Hydratatie. Hydratatie is de hoeveelheid water in het deeg ten opzichte van de hoeveelheid bloem. Welk deeg vormt zich sneller - natter of droger? Een zeer droog deeg (hydratatie niet meer dan 60%) heeft niet genoeg vocht voor de vereiste mate van meelhydratatie en het duurt langer voordat gluten zich vormen. In zeer natte deegsoorten (hydratatie boven 72%) vormt gluten ook langzaam, omdat het hoge vochtgehalte het moeilijk maakt. Dus als een deeg met 66% hydratatie 3 minuten kneden op de tweede snelheid vereist, dan is voor dezelfde ontwikkeling van gluten in een deeg met meer of minder hydratatie een langer kneden vereist.
Soorten meel. De structuurvormende eigenschappen van roggemeel zijn veel minder uitgesproken dan die van tarwebloem - het kan de hele dag gekneed worden zonder dezelfde glutenontwikkeling als bij tarwebloem. In feite zijn de vereisten voor het kneden van roggemeeldeeg compleet anders (zie hoofdstuk 6). Bij het kneden van een deeg gemaakt van volkoren tarwemeel, "doorboren" grovere bloemdeeltjes met hun hoeken het glutenframe, wat de kneedtijd van het deeg enigszins verlengt. Gebleekte meelsoorten hebben hun eigen kenmerken. Gebleekt meel met een hoog glutengehalte heeft een langere kneedtijd nodig dan gebleekt meel met een lager glutengehalte, omdat in het eerste geval de vorming van gluten langer duurt. Meel van zachte tarwevariëteiten, bijvoorbeeld zoetwaren, vormt in het algemeen zelden gluten en als dat het geval is, valt het snel uiteen door overmatig kneden. Ondanks het feit dat er behoorlijk effectieve manieren zijn om de bakeigenschappen van zwak meel te verbeteren (bijvoorbeeld door meer zuurdeeg toe te voegen, meer te kneden, de fermentatieduur te verlengen), is het altijd aan te raden om zorgvuldig en zorgvuldig het gewenste meel te selecteren.

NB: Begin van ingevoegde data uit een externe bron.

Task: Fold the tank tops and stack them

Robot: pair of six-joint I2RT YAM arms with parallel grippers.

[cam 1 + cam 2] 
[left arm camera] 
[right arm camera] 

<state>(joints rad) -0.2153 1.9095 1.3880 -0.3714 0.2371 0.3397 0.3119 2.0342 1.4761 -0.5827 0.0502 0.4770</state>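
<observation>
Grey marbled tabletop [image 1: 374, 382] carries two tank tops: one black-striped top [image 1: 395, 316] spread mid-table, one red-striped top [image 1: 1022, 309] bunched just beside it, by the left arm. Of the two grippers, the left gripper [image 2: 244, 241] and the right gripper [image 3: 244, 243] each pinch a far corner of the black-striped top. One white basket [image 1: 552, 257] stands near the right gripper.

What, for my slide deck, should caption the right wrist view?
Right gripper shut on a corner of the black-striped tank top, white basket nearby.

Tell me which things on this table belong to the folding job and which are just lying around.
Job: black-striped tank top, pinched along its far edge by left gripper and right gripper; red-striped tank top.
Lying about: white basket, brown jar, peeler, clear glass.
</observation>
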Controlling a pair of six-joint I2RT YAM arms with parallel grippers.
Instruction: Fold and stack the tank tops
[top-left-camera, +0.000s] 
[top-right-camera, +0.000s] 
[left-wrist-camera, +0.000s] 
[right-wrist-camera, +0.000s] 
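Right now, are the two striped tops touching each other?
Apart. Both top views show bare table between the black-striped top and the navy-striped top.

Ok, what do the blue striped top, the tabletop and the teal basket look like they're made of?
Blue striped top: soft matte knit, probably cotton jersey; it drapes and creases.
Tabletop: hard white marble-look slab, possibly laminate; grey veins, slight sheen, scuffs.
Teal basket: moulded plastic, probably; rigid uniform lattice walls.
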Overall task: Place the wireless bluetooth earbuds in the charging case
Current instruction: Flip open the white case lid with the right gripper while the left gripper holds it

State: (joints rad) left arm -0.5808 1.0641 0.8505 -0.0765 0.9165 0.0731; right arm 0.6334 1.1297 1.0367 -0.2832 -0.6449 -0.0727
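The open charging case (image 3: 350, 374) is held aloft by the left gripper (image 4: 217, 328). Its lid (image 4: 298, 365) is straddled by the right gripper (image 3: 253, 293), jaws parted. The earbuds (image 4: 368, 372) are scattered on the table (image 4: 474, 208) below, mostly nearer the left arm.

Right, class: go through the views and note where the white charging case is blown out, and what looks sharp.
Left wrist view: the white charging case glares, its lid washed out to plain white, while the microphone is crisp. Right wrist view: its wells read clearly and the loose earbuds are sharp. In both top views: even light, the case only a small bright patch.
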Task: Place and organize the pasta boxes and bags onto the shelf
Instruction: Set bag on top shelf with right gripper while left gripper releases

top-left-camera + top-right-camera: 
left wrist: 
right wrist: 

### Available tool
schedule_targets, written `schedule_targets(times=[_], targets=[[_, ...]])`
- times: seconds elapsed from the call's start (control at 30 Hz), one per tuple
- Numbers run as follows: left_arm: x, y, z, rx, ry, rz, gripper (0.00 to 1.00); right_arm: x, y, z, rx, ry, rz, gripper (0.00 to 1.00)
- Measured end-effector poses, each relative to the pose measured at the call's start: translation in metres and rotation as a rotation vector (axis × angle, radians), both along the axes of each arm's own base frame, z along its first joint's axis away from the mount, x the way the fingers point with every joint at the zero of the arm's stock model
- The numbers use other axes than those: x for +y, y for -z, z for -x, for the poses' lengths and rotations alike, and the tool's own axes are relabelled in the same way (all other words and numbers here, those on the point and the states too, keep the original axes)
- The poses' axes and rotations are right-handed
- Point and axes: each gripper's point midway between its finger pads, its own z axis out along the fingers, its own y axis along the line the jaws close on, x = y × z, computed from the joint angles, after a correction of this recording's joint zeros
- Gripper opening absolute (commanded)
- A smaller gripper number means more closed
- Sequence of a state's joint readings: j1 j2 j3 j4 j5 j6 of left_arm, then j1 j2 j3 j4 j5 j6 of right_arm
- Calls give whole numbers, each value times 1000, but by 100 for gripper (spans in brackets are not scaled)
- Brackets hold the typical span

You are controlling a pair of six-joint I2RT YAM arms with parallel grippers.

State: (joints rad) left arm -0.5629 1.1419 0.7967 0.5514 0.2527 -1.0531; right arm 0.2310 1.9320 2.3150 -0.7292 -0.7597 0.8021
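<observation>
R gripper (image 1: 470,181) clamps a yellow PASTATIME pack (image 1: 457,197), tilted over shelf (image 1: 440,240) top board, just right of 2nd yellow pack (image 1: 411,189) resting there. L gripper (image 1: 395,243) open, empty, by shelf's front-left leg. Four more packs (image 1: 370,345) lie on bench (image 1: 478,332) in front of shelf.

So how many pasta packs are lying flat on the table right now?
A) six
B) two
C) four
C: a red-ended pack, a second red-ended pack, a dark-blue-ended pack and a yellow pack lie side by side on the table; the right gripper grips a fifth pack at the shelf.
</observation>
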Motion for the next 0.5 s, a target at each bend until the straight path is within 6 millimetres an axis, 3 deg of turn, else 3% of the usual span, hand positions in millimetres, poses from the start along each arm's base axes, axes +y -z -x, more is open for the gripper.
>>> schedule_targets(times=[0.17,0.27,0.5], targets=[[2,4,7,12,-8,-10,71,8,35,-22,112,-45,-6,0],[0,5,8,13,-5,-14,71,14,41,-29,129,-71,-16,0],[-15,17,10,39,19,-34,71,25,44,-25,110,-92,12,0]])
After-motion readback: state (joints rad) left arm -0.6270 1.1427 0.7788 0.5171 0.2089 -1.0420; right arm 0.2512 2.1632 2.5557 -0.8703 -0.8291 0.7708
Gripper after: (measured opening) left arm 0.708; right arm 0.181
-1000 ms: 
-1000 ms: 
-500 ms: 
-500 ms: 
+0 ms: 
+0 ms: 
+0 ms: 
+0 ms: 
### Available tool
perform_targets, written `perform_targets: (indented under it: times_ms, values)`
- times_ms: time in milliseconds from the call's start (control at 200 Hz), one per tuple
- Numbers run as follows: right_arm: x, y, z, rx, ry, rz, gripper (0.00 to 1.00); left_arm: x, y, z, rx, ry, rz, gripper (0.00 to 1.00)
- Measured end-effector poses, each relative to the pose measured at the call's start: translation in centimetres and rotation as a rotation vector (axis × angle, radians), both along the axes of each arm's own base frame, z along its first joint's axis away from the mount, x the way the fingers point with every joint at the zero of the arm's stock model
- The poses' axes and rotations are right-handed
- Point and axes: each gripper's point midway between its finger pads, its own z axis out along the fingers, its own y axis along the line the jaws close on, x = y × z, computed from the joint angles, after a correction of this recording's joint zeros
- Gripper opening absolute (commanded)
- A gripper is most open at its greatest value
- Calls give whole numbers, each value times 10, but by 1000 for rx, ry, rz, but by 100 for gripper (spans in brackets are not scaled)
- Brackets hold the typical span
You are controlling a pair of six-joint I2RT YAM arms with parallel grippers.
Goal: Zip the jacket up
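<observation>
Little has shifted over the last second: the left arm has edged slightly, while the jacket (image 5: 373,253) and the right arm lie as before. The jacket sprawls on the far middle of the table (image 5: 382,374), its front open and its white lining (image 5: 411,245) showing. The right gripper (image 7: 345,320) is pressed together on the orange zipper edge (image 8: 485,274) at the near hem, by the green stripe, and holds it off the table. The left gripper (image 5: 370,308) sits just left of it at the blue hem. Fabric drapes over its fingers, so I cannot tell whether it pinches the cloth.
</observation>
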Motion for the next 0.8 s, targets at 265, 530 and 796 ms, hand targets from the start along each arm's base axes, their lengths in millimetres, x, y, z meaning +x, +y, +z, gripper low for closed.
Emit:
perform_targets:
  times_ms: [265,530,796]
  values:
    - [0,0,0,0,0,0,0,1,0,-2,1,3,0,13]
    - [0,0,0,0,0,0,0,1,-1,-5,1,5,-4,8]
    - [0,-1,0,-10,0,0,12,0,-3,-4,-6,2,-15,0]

De aanwezigheid van andere ingrediënten. Wanneer vetten worden toegevoegd (in de vorm van boter of plantaardige olie, eieren enz.), Omhullen ze de glutendraden en vertragen ze de vorming ervan. Naarmate de vetdosering toeneemt, neemt ook de benodigde kneedtijd toe. Daarom moet het deeg voor producten zoals brioches, waarin het aandeel boter 40 tot 70 gew.% Van de bloem is, volledig worden gekneed voordat de boter wordt toegevoegd. Suiker verzacht de structuur van de gluten en naarmate de dosering toeneemt, zou ook de duur van het kneden moeten toenemen. Ten slotte, wanneer granen of vlokken (gebakken, rauw of geweekt) aan het deeg worden toegevoegd, zullen ze het glutenraam "doorboren" en daarom moet de kneedtijd worden verlengd.